824 N.E.2d at 355. The Court recognized, however, that “[i]t may well be that the fairness and integrity of outcome and the deterrence of evidence destruction may require an additional tort remedy when evidence is destroyed or impaired by persons that are not parties to litigation and thus not subject to existing remedies and deterrence.” Id.
[13] In 2006, the Indiana Supreme Court considered the question of whether Indiana law recognized a tort claim for third-party spoliation, discussing both Murphy and Thompson. See Glotzbach v. Froman, 854 N.E.2d 337, 338-39 (Ind. 2006). In Glotzbach, the Court was faced with the question of whether an employee who had been injured in a workplace accident could bring a claim of third-party spoliation of evidence for the destruction of evidence. 854 N.E.2d at 337. In concluding that the employee could not, the Court held that
[t]he disadvantages we identified in first-party spoliation claims remain concerns as to third-party claims. Proving damages in a third-party spoliation claim becomes highly speculative and involves a lawsuit in which the issue is the outcome of another hypothetical lawsuit. The jury must somehow find all the elements of a product liability case, immediately determining whether a product defect caused the injury, as opposed to inadequate maintenance, or other intervening events. The jury would be
asked to determine what the damages would have been had the evidence been produced and what the collectibility [sic] of these damages would have been.
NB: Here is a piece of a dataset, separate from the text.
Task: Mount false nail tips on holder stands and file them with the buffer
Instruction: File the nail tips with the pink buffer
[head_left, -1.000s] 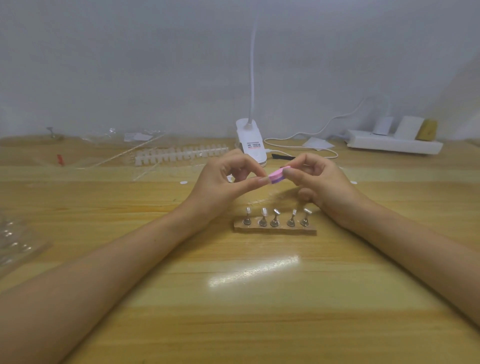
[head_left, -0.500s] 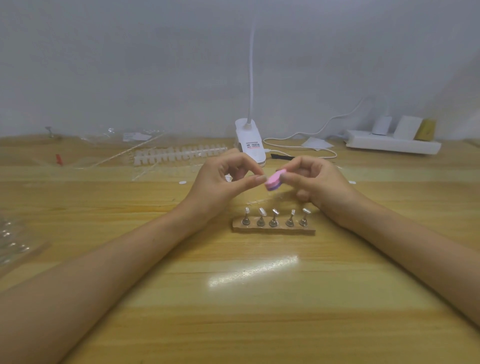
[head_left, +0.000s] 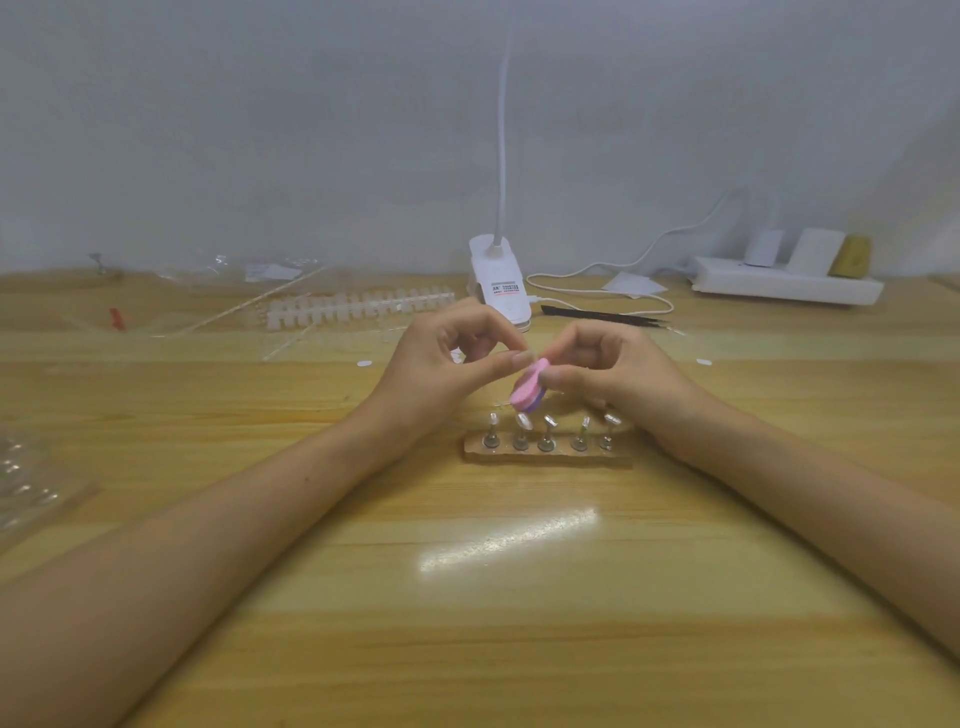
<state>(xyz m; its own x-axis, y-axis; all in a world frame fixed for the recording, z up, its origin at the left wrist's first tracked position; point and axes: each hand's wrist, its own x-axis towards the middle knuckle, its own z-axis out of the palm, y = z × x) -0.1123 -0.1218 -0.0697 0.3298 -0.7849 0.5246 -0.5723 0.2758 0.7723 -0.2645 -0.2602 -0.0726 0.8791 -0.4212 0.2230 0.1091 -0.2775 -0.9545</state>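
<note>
A wooden base (head_left: 548, 458) in the middle of the table carries several metal holder stands (head_left: 545, 434), each topped with a clear nail tip. Just above them my right hand (head_left: 618, 376) pinches a small pink and purple buffer (head_left: 527, 392), tilted with its lower end over the second stand from the left. My left hand (head_left: 447, 369) hovers beside it with fingers curled, thumb tip against the buffer's upper end. I cannot tell whether a nail tip sits between its fingers.
A strip of white nail tips (head_left: 358, 306) and clear packaging (head_left: 234, 291) lie at the back left. A white clip lamp (head_left: 501, 283), black tweezers (head_left: 605, 316) and a power strip (head_left: 787, 283) stand behind. A clear plastic tray (head_left: 26, 488) sits at the left edge.
The buffer has tipped from nearly level to steeply tilted and dropped toward the stands. Both hands shifted slightly lower.
</note>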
We think this exercise often could properly be described as “guesswork.”
Id. at 341 (internal citation omitted). In reaching this conclusion, the Court recognized that while evidentiary inferences are not available as a remedy for or deterrent to third-party spoliation, “[m]any of the other remedies remain applicable.” Id. For instance, the Court noted that
[c]riminal sanctions apply equally to third parties and first parties. Similarly, sanctions under the Indiana Rules of Professional Conduct are available if attorneys for the third party are involved in the misconduct. Courts also have the power to issue contempt sanctions against non-parties who frustrate the discovery process by suppressing or destroying evidence.
[14] In 2008, we rejected a claim for third-party spoliation of evidence in American National Property & Casualty Co. v. Wilmoth, 893 N.E.2d 1068 (Ind. Ct. App. 2008), trans. denied. The facts in Wilmoth indicate that on November 1, 2000, a home that was being lived in by Traci Wilmoth and Richard Rider and their
children burnt and the children and Rider died. 893 N.E.2d at 1069. “While fighting the fire, firefighters threw a couch and other items onto the front yard, where they remained for approximately six weeks.” Id. at 1070. Eventually, Robert and Betty Bowers (collectively, the “Bowers“), who had owned the home in question, discarded the couch and other items. Id. The fire department ultimately concluded that the fire had been accidental and had been caused by an electrical space heater. Id. Wilmoth‘s expert, however, determined that the fire had started “because of electrical arcing from an air conditioner power cord in the area of the sofa.” Id. (internal quotation omitted). Wilmoth eventually sued American National Property and Casualty Co. (“ANPAC“), which had insured the home, claiming that they had been damaged by spoliation of certain evidence, i.e., the couch, and that the spoliation “was attributable to ANPAC.” Id.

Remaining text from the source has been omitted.